Giving myself permission to treat myself well is the singular best thing I’m doing in my life at this moment. It’s a struggle and does not come naturally to me. But I’m better, undeniably so.  I’m a bit more generous with myself. I’ve stopped taking crap from other people and I’ve mostly stopped from taking it from myself. This is an ongoing theme.  Other people might not like it – the ways I consider myself improved – because it may not be to their advantage (if they’re looking for advantage). I’m less tolerant, waste less time, and don’t offer as much, and not as quickly, not where it isn’t merited.

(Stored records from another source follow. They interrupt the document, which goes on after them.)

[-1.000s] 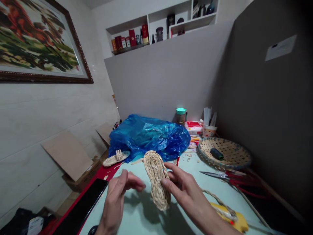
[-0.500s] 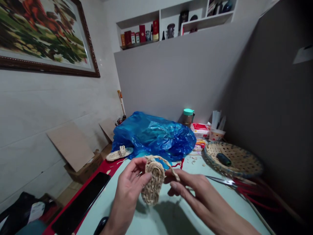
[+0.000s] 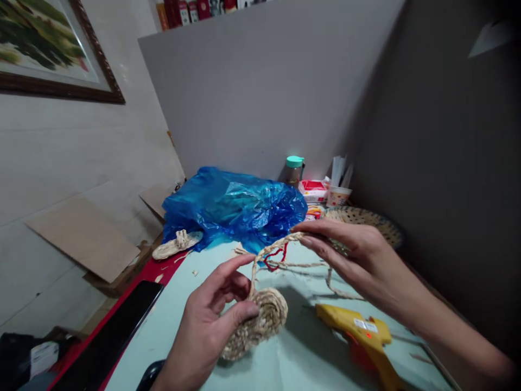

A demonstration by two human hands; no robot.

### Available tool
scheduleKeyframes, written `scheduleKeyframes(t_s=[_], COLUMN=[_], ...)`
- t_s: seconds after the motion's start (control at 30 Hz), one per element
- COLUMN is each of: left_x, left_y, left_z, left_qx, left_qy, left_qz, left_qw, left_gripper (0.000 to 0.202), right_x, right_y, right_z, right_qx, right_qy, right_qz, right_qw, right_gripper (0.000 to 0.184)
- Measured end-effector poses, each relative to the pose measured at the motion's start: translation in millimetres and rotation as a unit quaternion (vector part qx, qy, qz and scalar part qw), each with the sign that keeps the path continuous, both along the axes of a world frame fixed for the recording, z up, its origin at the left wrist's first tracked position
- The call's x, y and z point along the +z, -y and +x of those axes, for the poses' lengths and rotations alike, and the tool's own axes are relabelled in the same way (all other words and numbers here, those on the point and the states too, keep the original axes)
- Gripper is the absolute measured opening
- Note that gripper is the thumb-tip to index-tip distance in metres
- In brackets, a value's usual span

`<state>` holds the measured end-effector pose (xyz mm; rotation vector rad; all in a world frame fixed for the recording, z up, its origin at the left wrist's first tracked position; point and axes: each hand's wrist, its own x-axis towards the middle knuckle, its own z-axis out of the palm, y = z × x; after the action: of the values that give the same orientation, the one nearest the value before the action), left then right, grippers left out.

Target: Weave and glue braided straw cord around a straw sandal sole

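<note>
My left hand (image 3: 217,312) pinches a small oblong sole (image 3: 266,320) of coiled straw braid, thumb on its face. From the sole's top rises a straw cord (image 3: 271,247), arching to the right. My right hand (image 3: 345,244) grips this cord between thumb and fingers, higher than the sole. More of the cord (image 3: 342,293) hangs in a loose bend below the right hand. Under my right forearm lies a yellow glue gun (image 3: 354,326), a small red light showing on it. A finished-looking straw slipper (image 3: 177,245) rests at the table's left edge.
A crumpled blue plastic bag (image 3: 232,201) covers the back of the table (image 3: 163,347). Behind my right hand are a woven basket (image 3: 366,220), a paper cup (image 3: 338,196), a tissue pack (image 3: 314,190) and a teal-lidded jar (image 3: 294,169). A black flat panel (image 3: 114,331) lies along the left edge.
My right hand has moved up and right, drawing the cord out from the sole. The sole has tilted in my left hand. The view has shifted, bringing the glue gun into sight.
</note>
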<state>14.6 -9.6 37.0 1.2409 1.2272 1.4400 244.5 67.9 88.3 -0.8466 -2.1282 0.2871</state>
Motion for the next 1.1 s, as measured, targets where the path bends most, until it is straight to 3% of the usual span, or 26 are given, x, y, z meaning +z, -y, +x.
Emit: scheduleKeyframes(t_s=[0.13, 0.23, 0.37, 0.5, 0.6, 0.8, 0.9, 1.0, 1.1], left_x=[2.6, 3.9, 3.8, 2.8, 0.1, -8.8, -13.1, -17.8, -20.7], left_y=[2, 1, -2, -3, -3, -1, -1, -4, -5], left_z=[8, 13, 14, 15, 15, 9, 0, -8, -13], left_qx=[-0.043, -0.046, -0.002, 0.038, 0.044, 0.072, 0.05, 0.005, 0.005], left_qy=[-0.005, -0.019, -0.053, -0.047, -0.059, -0.176, -0.136, -0.084, -0.08], left_qz=[-0.011, -0.01, 0.01, 0.017, 0.038, 0.097, 0.053, -0.011, -0.014], left_qw=[0.999, 0.999, 0.999, 0.998, 0.997, 0.977, 0.988, 0.996, 0.997], left_gripper=[0.033, 0.027, 0.025, 0.026, 0.028, 0.032, 0.029, 0.03, 0.032], right_x=[-19.4, -26.8, -14.8, -6.2, -16.4, -39.3, -38.1, -32.1, -30.1], right_y=[-15, -17, -1, 21, 28, 30, 31, 33, 35], right_z=[-5, -8, -10, -20, -32, -43, -42, -39, -41], right_qx=[0.002, 0.023, 0.057, 0.133, 0.164, 0.151, 0.144, 0.161, 0.171], right_qy=[0.029, 0.048, 0.033, 0.051, 0.101, 0.083, 0.068, 0.098, 0.125], right_qz=[0.063, 0.069, 0.088, 0.082, 0.062, 0.129, 0.15, 0.101, 0.067], right_qw=[0.998, 0.996, 0.994, 0.986, 0.979, 0.977, 0.976, 0.977, 0.975], right_gripper=[0.022, 0.024, 0.032, 0.022, 0.007, 0.019, 0.019, 0.018, 0.017])
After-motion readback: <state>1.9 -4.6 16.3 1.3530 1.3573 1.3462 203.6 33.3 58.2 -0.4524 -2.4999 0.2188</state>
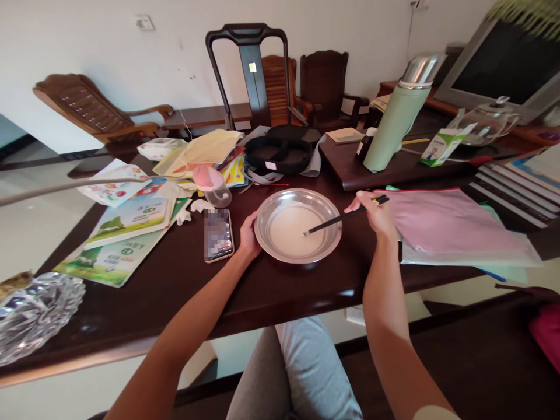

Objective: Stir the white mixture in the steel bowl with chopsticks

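A round metal dish (324, 211) with white liquid in it sits on the dark wooden table (184, 280) in front of me. My left hand (248, 236) grips the dish's left rim, fingers curled against it. My right hand (375, 211) is closed on a pair of dark chopsticks (345, 216). The chopsticks slant down to the left, and their tips rest in the white liquid near the dish's middle. A phone (217, 234) lies flat just left of my left hand.
Children's books (126, 224) and papers cover the table's left side, with a pink-lidded bottle (212, 185) behind the phone. A pink folder (446, 224) lies right of the dish. A green thermos (394, 125), a black tray (280, 154) and a glass ashtray (35, 312) stand around.
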A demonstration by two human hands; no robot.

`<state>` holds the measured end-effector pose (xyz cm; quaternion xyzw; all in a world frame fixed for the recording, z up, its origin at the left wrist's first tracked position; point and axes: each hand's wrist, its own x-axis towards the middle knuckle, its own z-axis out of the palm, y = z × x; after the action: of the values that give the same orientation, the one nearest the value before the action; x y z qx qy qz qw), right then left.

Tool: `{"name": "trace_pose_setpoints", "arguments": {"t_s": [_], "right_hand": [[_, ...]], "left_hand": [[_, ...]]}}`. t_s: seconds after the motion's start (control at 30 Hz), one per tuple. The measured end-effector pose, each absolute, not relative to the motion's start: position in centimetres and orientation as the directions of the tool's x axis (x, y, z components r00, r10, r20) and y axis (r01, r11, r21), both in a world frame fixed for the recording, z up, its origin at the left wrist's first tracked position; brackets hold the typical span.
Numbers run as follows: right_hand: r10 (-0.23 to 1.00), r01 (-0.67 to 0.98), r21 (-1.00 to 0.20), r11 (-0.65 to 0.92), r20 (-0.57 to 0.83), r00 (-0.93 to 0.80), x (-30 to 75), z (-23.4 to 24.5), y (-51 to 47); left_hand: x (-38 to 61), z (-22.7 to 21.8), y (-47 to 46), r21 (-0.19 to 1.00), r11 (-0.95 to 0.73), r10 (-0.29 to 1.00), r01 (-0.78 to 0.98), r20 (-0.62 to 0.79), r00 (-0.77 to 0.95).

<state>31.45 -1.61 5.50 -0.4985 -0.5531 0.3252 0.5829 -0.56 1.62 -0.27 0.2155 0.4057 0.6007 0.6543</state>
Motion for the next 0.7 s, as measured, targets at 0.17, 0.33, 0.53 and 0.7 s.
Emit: {"name": "trace_pose_setpoints", "arguments": {"t_s": [0.17, 0.33, 0.53, 0.7], "right_hand": [[0.962, 0.189, -0.944, 0.271, 0.259, -0.086, 29.7, 6.0, -1.2], [0.931, 0.192, -0.94, 0.282, 0.317, 0.18, 30.8, 5.7, -1.3], [0.964, 0.181, -0.947, 0.266, 0.264, -0.032, 30.0, 6.0, -1.4], [0.957, 0.202, -0.938, 0.282, 0.289, 0.007, 29.9, 6.0, -1.1]], "left_hand": [[-0.7, -0.5, 1.7, 0.779, 0.168, 0.96, -0.605, -0.267, -0.078], [-0.6, -0.3, 1.7, 0.78, 0.169, 0.963, -0.603, -0.26, -0.067], [-0.5, -0.1, 1.6, 0.777, 0.177, 0.962, -0.604, -0.266, -0.06], [-0.5, 0.0, 1.5, 0.779, 0.178, 0.963, -0.601, -0.265, -0.058]]}}
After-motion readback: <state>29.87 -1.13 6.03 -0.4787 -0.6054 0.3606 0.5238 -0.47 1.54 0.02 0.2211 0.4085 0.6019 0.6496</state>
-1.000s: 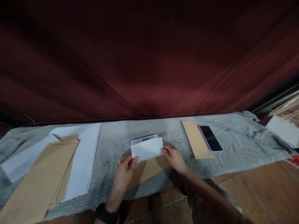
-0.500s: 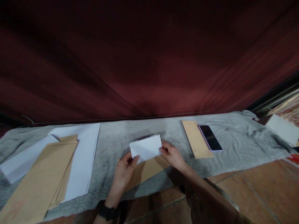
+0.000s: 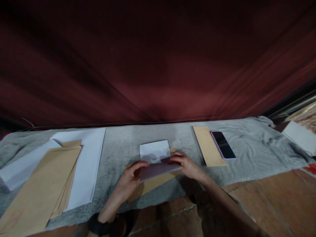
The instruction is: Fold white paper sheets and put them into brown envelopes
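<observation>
A folded sheet of white paper point(image 3: 155, 149) lies partly opened at the middle, its near panel raised in shadow and its far panel brighter. At its left edge my left hand point(image 3: 130, 176) pinches the near panel between thumb and fingers. My right hand point(image 3: 184, 163) grips the same panel from the right. Under the paper and my hands is a brown envelope point(image 3: 158, 185), mostly covered; its near strip shows. A dark band circles my left wrist.
Several brown envelopes point(image 3: 46, 177) lie on white sheets point(image 3: 92, 154) at the left, beside a folded white paper point(image 3: 24, 166). Another brown envelope point(image 3: 207, 144) and a phone point(image 3: 223, 145) rest to the right on the grey cloth point(image 3: 249, 144). A dark red curtain point(image 3: 158, 82) hangs behind.
The white paper was a closed, flat panel facing me; now its near part is lifted toward me, showing the inside. Both hands have shifted along its edges, still holding it.
</observation>
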Tool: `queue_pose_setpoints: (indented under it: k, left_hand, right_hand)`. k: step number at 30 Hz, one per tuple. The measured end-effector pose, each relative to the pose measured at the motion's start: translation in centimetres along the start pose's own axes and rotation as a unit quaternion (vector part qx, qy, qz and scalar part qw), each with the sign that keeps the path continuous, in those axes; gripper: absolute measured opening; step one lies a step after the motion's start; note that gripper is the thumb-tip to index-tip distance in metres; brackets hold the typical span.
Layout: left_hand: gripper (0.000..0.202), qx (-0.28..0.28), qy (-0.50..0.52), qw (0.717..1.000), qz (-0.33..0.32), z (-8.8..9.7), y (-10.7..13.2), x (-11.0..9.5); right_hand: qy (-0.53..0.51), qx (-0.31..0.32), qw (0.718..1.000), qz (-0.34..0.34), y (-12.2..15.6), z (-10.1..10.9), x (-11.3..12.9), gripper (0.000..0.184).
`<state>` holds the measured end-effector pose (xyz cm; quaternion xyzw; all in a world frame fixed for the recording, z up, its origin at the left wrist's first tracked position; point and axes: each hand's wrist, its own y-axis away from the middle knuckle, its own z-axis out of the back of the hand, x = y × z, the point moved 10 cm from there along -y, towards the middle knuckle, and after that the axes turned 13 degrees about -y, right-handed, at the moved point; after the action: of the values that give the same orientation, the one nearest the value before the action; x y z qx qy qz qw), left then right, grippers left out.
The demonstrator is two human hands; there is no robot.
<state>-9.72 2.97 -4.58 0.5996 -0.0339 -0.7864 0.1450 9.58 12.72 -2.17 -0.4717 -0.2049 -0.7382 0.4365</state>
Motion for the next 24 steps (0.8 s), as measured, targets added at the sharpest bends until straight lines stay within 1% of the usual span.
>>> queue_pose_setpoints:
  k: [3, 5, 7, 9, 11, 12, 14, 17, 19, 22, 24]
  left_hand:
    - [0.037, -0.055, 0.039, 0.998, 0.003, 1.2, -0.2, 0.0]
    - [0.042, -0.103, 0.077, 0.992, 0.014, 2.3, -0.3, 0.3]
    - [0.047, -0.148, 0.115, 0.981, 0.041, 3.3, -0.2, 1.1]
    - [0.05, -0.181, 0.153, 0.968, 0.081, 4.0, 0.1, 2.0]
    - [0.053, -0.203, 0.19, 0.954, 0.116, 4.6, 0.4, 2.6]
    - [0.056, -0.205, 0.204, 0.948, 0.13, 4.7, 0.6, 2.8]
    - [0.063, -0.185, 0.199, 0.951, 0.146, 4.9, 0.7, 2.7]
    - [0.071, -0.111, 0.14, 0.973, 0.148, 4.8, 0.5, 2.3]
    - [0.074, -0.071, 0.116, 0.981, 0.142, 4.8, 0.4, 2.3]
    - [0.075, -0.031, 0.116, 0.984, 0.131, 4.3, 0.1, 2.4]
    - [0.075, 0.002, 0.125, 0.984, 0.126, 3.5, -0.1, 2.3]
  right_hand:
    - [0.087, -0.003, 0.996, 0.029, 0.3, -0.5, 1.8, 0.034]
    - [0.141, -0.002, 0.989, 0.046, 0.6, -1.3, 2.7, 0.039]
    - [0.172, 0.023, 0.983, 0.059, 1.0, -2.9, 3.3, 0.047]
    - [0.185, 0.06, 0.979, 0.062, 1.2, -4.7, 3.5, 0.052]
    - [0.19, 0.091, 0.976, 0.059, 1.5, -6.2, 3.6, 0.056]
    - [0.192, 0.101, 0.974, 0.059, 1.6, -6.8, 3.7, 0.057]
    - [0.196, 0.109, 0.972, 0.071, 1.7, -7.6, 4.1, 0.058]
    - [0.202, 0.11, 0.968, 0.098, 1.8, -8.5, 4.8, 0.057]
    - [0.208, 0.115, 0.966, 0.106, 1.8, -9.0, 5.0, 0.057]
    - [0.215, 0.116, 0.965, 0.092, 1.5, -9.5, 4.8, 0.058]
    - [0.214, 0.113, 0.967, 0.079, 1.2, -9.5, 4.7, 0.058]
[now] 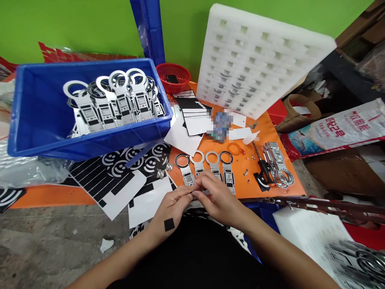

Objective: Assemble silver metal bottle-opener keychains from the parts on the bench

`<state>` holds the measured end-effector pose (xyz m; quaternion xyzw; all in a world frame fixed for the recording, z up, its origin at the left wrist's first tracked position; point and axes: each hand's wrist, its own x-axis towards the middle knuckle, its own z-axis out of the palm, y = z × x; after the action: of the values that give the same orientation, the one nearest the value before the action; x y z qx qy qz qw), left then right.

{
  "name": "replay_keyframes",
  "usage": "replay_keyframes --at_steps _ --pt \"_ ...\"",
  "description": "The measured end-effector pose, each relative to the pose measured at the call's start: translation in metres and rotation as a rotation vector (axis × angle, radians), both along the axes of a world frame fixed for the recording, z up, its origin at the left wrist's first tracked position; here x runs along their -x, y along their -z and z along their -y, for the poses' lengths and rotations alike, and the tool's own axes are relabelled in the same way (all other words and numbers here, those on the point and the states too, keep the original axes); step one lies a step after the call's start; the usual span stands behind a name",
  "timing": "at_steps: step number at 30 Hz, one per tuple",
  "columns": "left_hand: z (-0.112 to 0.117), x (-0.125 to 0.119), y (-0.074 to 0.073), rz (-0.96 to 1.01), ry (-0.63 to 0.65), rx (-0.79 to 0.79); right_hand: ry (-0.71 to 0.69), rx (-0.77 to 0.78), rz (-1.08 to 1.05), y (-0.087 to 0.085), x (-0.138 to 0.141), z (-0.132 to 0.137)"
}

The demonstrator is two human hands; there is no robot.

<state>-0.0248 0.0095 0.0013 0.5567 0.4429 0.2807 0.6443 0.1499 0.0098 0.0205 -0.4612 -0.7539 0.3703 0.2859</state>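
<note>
My left hand point(173, 204) and my right hand point(218, 198) meet at the near edge of the orange board point(255, 136). Both pinch a small metal piece point(200, 194) between their fingertips. A black square sticker point(169, 224) sits on the back of my left hand. Just beyond my fingers lies a row of several metal ring-headed plates point(207, 166). To the left lie black-and-white sticker sheets point(126, 172).
A blue bin point(39, 120) at the left holds several more metal plates. A white foam tray point(255, 56) leans at the back, beside a red basket point(173, 76). A screwdriver point(261, 160) and stacked plates point(278, 164) lie at right. A white foam block point(309, 233) sits at lower right.
</note>
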Motion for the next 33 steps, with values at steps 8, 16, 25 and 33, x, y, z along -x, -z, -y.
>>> replay_keyframes --at_steps 8,16,25,33 --pt "0.001 0.002 0.001 0.199 -0.101 0.26 -0.025 -0.274 0.111 0.006 0.008 0.003" --pt "0.002 0.0 0.001 0.327 -0.129 0.355 -0.002 -0.358 0.108 0.015 0.008 0.004" --pt "0.0 0.005 -0.003 0.012 -0.077 0.135 -0.001 -0.011 -0.077 0.008 0.003 -0.003" --pt "-0.001 0.002 -0.01 -0.083 -0.121 0.014 -0.052 -0.072 -0.083 0.001 0.01 0.006"
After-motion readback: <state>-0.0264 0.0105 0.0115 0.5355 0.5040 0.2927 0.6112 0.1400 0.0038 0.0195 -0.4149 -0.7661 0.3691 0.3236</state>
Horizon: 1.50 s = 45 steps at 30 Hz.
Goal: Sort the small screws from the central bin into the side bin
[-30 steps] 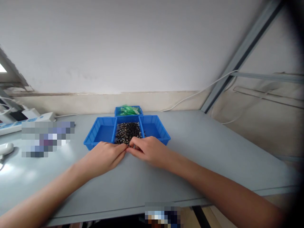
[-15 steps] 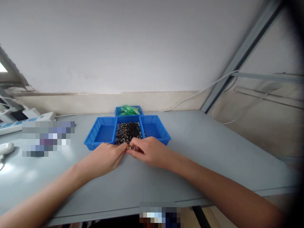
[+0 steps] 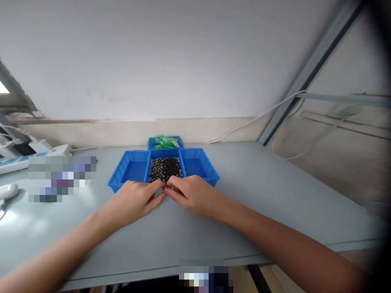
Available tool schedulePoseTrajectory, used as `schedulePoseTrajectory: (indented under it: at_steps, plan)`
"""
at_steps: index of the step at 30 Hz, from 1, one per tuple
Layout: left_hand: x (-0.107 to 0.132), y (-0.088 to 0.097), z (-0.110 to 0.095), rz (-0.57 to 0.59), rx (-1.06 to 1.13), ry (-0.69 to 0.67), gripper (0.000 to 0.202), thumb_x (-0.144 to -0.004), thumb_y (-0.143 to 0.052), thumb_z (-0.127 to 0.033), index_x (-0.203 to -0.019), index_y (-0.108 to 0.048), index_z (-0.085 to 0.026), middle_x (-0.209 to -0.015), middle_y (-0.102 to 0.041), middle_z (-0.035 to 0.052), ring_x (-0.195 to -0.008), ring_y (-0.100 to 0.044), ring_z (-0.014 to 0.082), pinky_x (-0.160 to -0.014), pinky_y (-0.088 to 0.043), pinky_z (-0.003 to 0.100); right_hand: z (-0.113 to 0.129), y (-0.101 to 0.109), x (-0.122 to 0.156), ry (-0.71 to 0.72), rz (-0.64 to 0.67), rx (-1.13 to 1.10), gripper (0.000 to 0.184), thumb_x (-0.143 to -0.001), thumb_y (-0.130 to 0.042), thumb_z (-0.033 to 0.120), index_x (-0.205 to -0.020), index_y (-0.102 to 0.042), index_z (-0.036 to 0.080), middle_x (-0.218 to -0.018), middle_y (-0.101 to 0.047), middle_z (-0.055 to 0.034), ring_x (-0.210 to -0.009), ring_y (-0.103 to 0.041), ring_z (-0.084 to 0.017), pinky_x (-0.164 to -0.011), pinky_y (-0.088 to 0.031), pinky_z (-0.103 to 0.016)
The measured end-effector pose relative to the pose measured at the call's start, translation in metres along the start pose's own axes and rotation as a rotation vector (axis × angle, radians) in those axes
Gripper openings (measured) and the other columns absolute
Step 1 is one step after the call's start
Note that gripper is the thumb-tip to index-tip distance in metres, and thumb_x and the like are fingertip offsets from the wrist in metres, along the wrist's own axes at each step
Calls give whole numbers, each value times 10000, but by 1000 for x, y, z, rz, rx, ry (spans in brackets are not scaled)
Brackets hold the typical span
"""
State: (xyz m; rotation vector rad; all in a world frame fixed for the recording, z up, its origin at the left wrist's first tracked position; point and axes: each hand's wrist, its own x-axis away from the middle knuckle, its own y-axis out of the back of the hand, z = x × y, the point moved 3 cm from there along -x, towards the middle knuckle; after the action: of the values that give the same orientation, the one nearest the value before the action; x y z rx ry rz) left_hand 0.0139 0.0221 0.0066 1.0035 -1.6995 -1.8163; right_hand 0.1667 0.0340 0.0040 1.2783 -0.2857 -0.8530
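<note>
My left hand (image 3: 136, 202) and my right hand (image 3: 192, 193) meet fingertip to fingertip at the front edge of the middle blue bin (image 3: 165, 153). Thumb and forefinger of each are pinched together on a small brass-coloured metal part (image 3: 165, 188), mostly covered by the fingertips. Just beyond them, the bin holds a heap of small dark and shiny metal pieces (image 3: 165, 169), too small to name. A left blue bin (image 3: 134, 171) and a right blue bin (image 3: 198, 167) flank it.
Behind the middle bin, a smaller blue bin (image 3: 149, 143) holds green plastic-looking items (image 3: 166, 141). To the left on the grey table (image 3: 244, 183) lie a white power strip (image 3: 58, 152) and a white plug-like object (image 3: 9, 190). A white cable (image 3: 244, 123) runs along the wall.
The left thumb has spread lower, away from its forefinger, and the fingertips now cover more of the brass-coloured part. The right hand has barely moved, and the bins stay put.
</note>
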Motion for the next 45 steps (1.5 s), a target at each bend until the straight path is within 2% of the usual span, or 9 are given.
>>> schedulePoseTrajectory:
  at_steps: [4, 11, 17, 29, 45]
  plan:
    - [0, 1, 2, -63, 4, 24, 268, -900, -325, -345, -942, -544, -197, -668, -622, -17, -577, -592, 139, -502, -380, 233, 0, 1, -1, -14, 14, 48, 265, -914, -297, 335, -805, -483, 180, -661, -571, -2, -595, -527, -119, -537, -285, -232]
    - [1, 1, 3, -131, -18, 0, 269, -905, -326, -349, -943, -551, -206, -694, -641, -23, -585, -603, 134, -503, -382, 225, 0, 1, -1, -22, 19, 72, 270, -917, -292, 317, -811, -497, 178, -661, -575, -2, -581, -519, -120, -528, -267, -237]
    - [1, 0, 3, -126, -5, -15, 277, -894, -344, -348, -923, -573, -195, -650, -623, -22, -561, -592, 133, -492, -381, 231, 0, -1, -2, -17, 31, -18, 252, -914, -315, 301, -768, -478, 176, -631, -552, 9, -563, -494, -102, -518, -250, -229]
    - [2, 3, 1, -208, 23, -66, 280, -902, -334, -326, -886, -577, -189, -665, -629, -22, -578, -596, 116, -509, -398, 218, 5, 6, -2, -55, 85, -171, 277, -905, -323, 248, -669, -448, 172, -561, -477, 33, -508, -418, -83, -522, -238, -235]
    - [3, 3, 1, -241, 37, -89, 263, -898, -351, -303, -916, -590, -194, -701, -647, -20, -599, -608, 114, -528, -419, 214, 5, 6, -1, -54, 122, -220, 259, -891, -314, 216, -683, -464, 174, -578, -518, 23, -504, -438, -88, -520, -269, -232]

Also– I’d like to believe that when you start living better and treating yourself better, the people who aren’t interested in much the same no longer enter your orbit or if they do, they don’t stay or you don’t keep them. And– you’re freed up to draw people who also are choosing or trying to live better lives, who want meaning and substance and validity. And please know, if you don’t know me, that I’m not talking about any kind of fake, quoting, affected, pollyanish, faux, passing, insincere, flash-in-the-pan, b.s. but those things which are genuine, true, and withstand time. Give me the people who are headed up, not spiraling down. And if my theory is wrong, well, I’ll just keep putting my energy into myself because I’m damn sure a far way from being anything near self-indulgent.

I have pushed myself and importantly, I have something to show for it. That’s how it feels.

So far as the macro world, let me give you an analogy. When Barack Obama was elected president, I told a friend that I felt like a kid does when their father is behind the wheel on a family road trip; safe and in good hands, free to sit in the back seat, look out the window, play games or look at books, relaxed and unworried. Now however, I feel tense and constantly vigilant with this new fellow behind the wheel. The car is careening around on mountainous roads, speeding and out of control. I am stomping the floor boards trying to hit the imaginary breaks in the back seat, gripping the arm rest fiercely, as if that would do any good. Road rage with other drivers could escalate on a dime and lead to something very ugly. I can’t take my eyes away.  I know this won’t last but I’m afraid of what could happen before there’s a new driver.  I have never felt quite this way about a president before.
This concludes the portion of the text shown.